Instructions for the task » Below is the data. Give it again, complete and exact.
☆ ☆ ☆ ☆ ☆
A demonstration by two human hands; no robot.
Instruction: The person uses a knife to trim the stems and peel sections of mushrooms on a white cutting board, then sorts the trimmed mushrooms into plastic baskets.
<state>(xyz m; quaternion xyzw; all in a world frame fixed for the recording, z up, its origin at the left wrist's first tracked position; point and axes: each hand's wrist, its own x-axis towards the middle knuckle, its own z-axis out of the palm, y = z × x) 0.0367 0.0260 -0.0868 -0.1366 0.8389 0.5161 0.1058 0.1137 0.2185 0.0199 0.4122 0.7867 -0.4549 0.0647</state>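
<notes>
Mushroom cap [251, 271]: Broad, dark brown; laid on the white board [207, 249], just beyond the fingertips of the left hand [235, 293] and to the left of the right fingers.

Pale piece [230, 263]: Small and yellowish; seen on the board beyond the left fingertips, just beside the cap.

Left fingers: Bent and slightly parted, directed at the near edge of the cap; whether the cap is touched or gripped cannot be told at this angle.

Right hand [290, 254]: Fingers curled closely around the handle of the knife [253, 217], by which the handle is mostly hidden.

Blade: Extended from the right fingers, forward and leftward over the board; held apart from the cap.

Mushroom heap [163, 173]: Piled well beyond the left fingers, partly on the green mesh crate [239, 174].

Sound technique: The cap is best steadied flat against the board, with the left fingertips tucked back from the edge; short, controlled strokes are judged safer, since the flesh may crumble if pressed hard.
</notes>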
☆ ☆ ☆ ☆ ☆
Task solution »
A demonstration by two human hands; no robot.
Instruction: The person uses a knife to trim the stems and peel sections of mushrooms on a white cutting board, then sorts the trimmed mushrooms into plastic baskets.
<state>(xyz m; quaternion xyzw; all in a world frame fixed for the recording, z up, its origin at the left wrist's first tracked position; point and axes: each hand's wrist, its own x-axis towards the middle knuckle, its own z-axis out of the palm, y = z × x) 0.0367 0.0260 -0.0868 -0.1366 0.8389 0.5161 0.1058 0.1137 0.2185 0.0199 0.4122 0.7867 -0.4549 0.0647</state>
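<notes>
Mushroom cap [251, 271]: Broad, dark brown; laid on the white board [207, 249], just beyond the fingertips of the left hand [235, 293] and to the left of the right fingers.

Pale piece [230, 263]: Small and yellowish; seen on the board beyond the left fingertips, just beside the cap.

Left fingers: Bent and slightly parted, directed at the near edge of the cap; whether the cap is touched or gripped cannot be told at this angle.

Right hand [290, 254]: Fingers curled closely around the handle of the knife [253, 217], by which the handle is mostly hidden.

Blade: Extended from the right fingers, forward and leftward over the board; held apart from the cap.

Mushroom heap [163, 173]: Piled well beyond the left fingers, partly on the green mesh crate [239, 174].

Sound technique: The cap is best steadied flat against the board, with the left fingertips tucked back from the edge; short, controlled strokes are judged safer, since the flesh may crumble if pressed hard.
</notes>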

This output is complete, so the exercise is closed.